Determine which lines of the records include the word "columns", and copy them.

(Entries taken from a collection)
━━━━━━━━
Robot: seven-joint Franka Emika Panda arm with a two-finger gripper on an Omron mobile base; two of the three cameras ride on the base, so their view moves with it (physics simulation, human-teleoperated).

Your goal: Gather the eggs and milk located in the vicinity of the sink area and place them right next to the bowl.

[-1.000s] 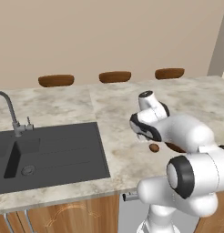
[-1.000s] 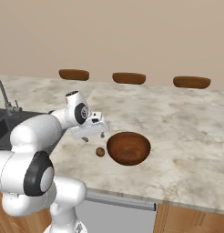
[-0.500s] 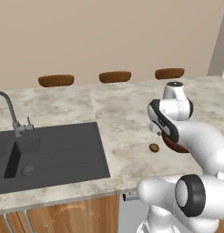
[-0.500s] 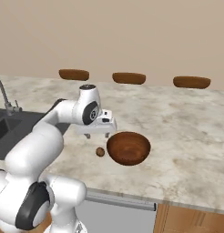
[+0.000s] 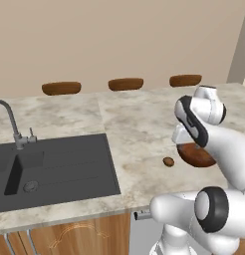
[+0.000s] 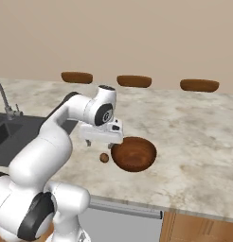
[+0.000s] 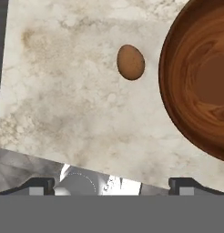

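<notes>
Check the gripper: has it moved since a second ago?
Yes. In the right base view the gripper has risen away from the egg lying on the counter beside the bowl; the egg lies where it was.

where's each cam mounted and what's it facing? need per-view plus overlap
Left base view: behind the arm on its left, looking forward and down over the counter at the sink, faucet, egg and bowl; arm rises lower right.
Right base view: behind on the right, same counter; arm rises lower left, open gripper above the egg beside the bowl.
Hand view: on the hand, looking straight down at egg and bowl rim; fingertips at the bottom.
Shared: egg, bowl; base views also share three stool seats.
</notes>
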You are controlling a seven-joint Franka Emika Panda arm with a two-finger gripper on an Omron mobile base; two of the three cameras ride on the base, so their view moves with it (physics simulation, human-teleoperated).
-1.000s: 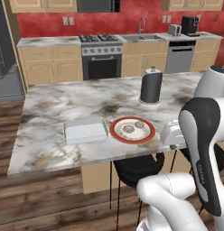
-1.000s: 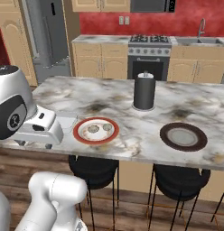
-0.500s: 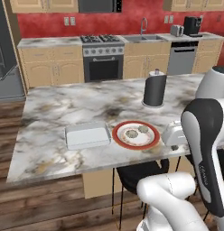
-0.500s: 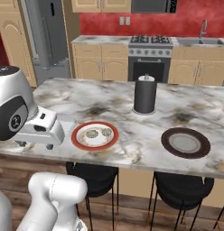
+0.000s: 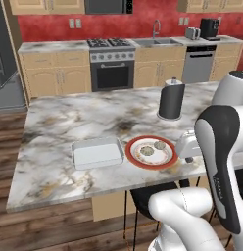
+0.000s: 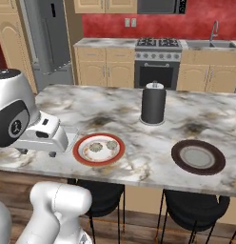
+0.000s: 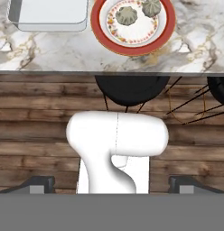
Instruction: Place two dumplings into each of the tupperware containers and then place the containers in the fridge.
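Gripper [image 7: 112, 189] hangs with its fingers wide apart and empty near the counter edge, and with two dumplings [image 7: 126, 15] on the red-rimmed plate [image 7: 96, 27] at 12 o'clock, a careless reach could push one off the rim.

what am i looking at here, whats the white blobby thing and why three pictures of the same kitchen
The white blobby thing is a robot arm in a rendered kitchen. Two pictures come from cameras behind it, one on its left and one on its right; the third looks down from a camera on its hand. Its two-finger gripper is open and holds nothing. On the marble island counter sit a red-rimmed round plate carrying two beige pleated dumplings, a flat translucent white rectangular container beside the plate, a dark cylindrical canister and, further along, a dark brown round plate. The grey fridge stands behind.
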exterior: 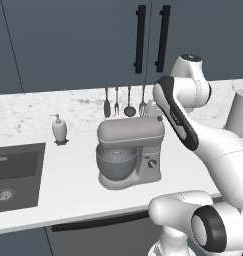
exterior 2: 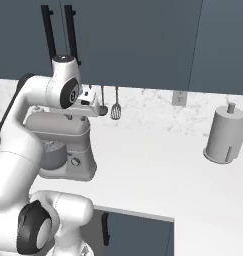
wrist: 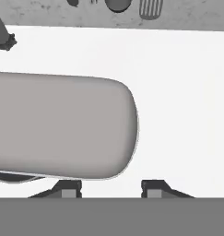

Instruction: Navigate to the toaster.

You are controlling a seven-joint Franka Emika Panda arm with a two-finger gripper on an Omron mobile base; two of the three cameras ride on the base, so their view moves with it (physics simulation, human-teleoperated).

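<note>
You've got the gripper (wrist: 109, 188) open over the stand mixer (exterior: 129, 152); its bowl (exterior: 116, 163) holds smth pale. Left cam adds sink (exterior: 15, 175) at 9 o'clock, right cam towel roll (exterior 2: 224, 134) at 3.

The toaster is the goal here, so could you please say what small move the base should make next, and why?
Probably drive on sideways along the counter: ahead stand a stand mixer, a soap bottle, a sink and a paper towel roll, none a toaster. Which way is unclear.
</note>
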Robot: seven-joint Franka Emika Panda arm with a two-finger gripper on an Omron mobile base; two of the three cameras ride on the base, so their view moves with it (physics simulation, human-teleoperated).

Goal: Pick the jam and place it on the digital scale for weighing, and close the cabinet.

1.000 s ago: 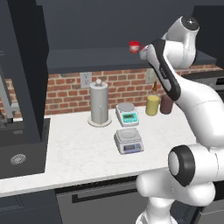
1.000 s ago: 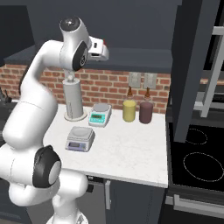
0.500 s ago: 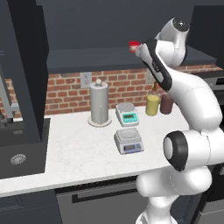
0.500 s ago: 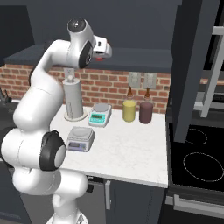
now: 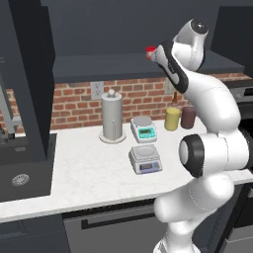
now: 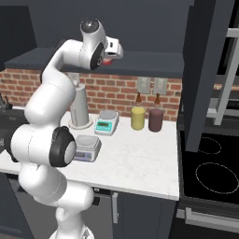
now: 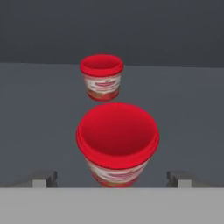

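Note:
Two red jam jars stand on the open cabinet's shelf (image 5: 99,66). In the hand view the nearer jam (image 7: 117,142) sits between my open gripper's (image 7: 112,180) fingertips (image 7: 43,179), which do not touch it. A second jar just like it (image 7: 101,76) stands farther back. From the left base view a jam jar (image 5: 149,50) peeks out just left of the gripper (image 5: 157,53). It also shows red (image 6: 108,59) under the hand in the right base view. The digital scale (image 5: 145,159) with the purple display lies on the counter, nearest the front.
Another scale with a teal display (image 5: 143,128) lies behind it, beside a paper-towel roll (image 5: 112,117). Yellow (image 5: 172,118) and maroon (image 5: 188,117) jars stand by the brick wall. The cabinet doors hang open at left (image 5: 29,74) and right (image 6: 203,70). A sink (image 5: 20,173) is at left, a stove (image 6: 210,172) at right.
The arm has straightened and pushed the hand a little farther toward the shelf, up to the jar. The jaws have stayed open. Nothing on the counter has moved.

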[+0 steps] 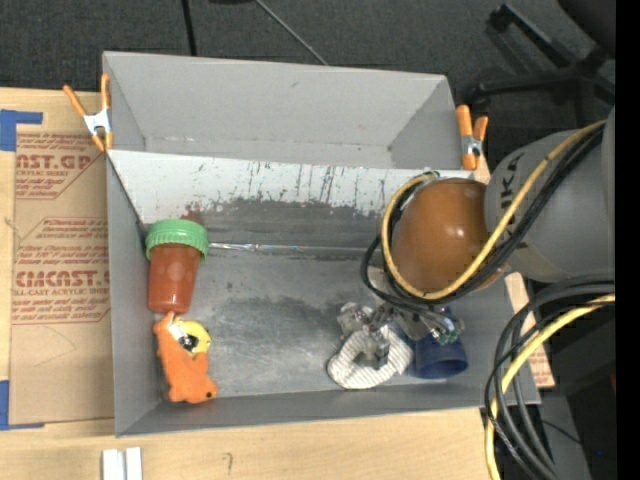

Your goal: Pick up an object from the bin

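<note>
Camera view: end effector (pixel 372 334) over white-grey object (pixel 356 370) (open or closed, cannot tell) beside blue cup (pixel 441 358)

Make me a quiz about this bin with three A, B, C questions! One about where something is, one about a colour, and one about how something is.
1. Where in the bin is the orange toy?
A) in the view's lower left corner
B) in the middle
C) against the back wall

2. The gripper is over a white cloth thing. What colour is the small cup-like thing beside it?
A) yellow
B) blue
C) green

3. How is the green cap of the reddish bottle?
A) on the bottle
B) lying apart on the floor
C) stuck on the orange toy

Answers:
1. A, because the toy sits by the left wall at the near edge.
2. B, because it shows dark blue, right of the white thing.
3. A, because the cap sits on the bottle's end.
</note>
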Robot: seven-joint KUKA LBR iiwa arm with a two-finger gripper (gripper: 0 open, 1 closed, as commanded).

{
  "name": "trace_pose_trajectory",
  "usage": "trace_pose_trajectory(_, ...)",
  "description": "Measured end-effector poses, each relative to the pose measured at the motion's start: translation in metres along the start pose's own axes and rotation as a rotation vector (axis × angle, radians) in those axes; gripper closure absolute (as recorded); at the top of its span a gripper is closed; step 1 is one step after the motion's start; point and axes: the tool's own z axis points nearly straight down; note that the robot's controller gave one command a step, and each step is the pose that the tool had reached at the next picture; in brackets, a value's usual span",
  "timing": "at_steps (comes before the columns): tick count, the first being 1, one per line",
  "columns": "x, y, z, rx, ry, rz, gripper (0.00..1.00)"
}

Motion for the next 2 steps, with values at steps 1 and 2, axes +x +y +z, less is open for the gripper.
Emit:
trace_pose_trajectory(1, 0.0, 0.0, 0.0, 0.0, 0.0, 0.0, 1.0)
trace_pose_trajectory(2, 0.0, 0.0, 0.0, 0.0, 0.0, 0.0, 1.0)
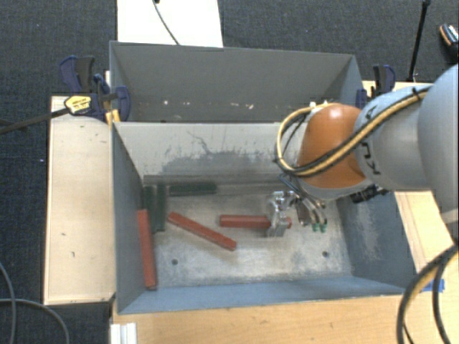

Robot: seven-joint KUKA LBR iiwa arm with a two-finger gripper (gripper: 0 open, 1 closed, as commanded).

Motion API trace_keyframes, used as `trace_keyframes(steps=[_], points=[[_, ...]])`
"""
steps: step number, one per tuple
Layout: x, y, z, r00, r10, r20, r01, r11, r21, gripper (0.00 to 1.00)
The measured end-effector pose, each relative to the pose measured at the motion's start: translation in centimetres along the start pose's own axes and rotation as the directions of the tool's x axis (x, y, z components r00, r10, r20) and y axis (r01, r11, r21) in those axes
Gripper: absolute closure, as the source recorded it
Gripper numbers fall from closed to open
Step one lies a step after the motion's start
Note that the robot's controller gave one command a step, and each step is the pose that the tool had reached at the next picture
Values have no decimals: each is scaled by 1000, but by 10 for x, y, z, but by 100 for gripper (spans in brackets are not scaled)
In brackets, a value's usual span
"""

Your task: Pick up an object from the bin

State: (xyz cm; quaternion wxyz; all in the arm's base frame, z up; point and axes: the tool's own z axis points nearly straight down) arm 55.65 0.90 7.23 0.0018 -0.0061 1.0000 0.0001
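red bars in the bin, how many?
3. In the bin: left red bar along the left wall; middle red bar diagonal on the floor; right red bar ending at the tool. The arm may hide more.

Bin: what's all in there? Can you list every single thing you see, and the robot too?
red-brown sticks: 3, red-brown, one along the left wall, one slanted in the middle of the floor, one lying flat beside the gripper
dark green sticks: 2, dark green, one along the back wall, one at the back left next to the red-brown one
bin: 1, grey metal, centre of the view
gripper: 1, silver, at the right end of the flat red-brown stick
arm: 1, grey with an orange cover and cables, reaching in from the right
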Motion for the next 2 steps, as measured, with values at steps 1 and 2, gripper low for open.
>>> trace_keyframes(steps=[1, 2], points=[[-1, -2, -118, 997, 76, 5, -76, 997, -1, 100], [-21, 14, -187, 978, -208, 7, 208, 978, 1, 100]])
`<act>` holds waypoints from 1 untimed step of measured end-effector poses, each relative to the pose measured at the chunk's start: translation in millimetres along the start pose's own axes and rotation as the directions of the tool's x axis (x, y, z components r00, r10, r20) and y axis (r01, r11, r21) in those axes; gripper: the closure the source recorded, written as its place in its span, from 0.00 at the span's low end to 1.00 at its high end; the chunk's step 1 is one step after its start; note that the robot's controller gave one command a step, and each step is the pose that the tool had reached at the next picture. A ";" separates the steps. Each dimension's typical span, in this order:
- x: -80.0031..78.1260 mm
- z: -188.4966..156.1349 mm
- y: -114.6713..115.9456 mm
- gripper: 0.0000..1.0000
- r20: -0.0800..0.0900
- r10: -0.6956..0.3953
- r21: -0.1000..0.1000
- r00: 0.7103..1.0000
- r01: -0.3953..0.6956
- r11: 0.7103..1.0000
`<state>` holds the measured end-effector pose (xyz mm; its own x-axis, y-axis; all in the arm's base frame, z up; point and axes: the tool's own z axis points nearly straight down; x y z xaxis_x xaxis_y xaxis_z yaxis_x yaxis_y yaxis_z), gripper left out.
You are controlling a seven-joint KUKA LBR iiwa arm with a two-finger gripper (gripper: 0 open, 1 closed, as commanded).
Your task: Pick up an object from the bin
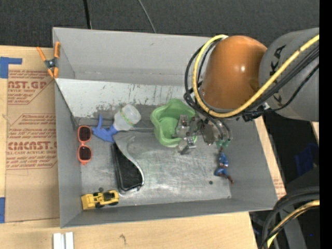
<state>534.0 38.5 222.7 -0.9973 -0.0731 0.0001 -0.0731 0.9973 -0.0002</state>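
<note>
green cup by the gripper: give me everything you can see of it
The green cup is pale green and looks like glossy plastic, with a thick rounded rim and a deep hollow. It lies tipped, mouth toward the camera, on the floor of the bin, near the back wall and right of centre. The gripper overlaps its right edge and hides that side; whether they touch is unclear. A clear cup lies to its left, seemingly apart.

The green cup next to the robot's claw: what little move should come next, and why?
Probably a slight descent onto the wall of the green cup nearest the gripper. The gripper hangs just at that edge, while the small blue figure lies farther off.
</note>
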 end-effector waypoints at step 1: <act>-0.9 -28.7 -0.1 0.00 0.004 -0.007 0.000 1.000 0.007 1.000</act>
<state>534.8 38.5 251.4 -0.9968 -0.0803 -0.0041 -0.0803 0.9968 -0.0002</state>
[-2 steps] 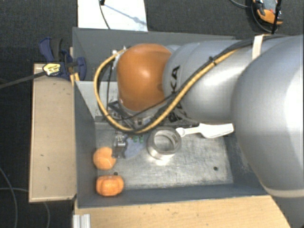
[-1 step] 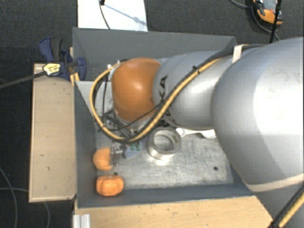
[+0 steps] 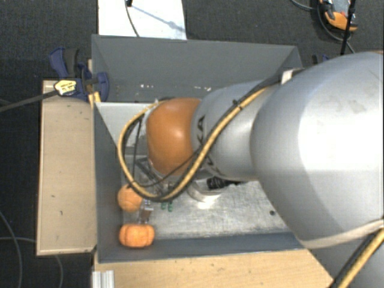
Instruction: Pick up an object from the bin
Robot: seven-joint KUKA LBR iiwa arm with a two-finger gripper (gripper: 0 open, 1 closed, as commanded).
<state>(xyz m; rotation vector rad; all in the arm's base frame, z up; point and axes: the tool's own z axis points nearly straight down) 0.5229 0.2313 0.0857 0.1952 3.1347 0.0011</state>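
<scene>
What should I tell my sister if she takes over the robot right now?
End effector: down low in the near-left corner of the grey metal bin, under the arm's orange wrist cover. Whether it is open or shut cannot be seen.
Things: a small round orange ball sits right beside it. An orange ribbed pumpkin-shaped toy lies just nearer, by the front wall. A white round thing is partly hidden under the arm.
Done: nothing is seen held or lifted.
Left: grip one thing, probably the ball, and lift it out.

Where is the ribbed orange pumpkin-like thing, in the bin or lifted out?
In. The ribbed orange thing lies on the floor of the bin, in the view's lower left corner, beside the front wall.
</scene>
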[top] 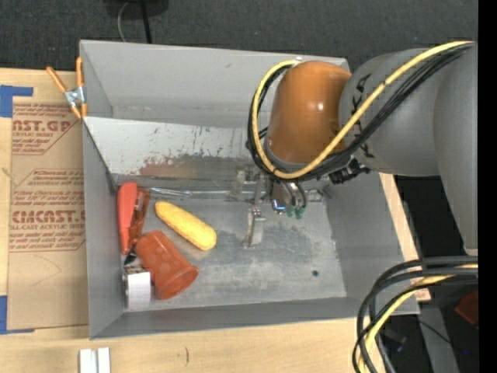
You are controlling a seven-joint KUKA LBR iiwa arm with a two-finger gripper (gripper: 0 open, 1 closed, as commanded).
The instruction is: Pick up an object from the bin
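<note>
1. Camera view, far left of the bin (210,76): an orange-red long-handled tool (126,214) lies along the left wall. Its long axis runs up and down the view. A small white roll (137,287) sits in the near-left corner.
2. Just right of these, a red-orange cup (165,264) lies on its side, close against the white roll.
3. Above the cup lies a yellow corn-like piece (185,224). Its long axis slants from upper left to lower right.
4. Mid-bin, the fingers (252,228) hang under the orange wrist cover (307,111), over bare bin floor. Open or closed: cannot tell. No thing seen in them.
5. Key relation: every thing lies to the view's left of the fingers. The yellow piece is nearest, its lower-right end towards them, with bare floor between. Judged: a pick there needs a leftward shift and a grip across the slant.
6. Writing: none legible on the bin's things.
</note>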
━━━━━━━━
◆ RESULT OF THE TASK:
  "timing": "at_steps (comes before the columns): tick count, the first being 1, one per line",
  "columns": "x, y, z, rx, ry, rz, gripper (0.00..1.00)"

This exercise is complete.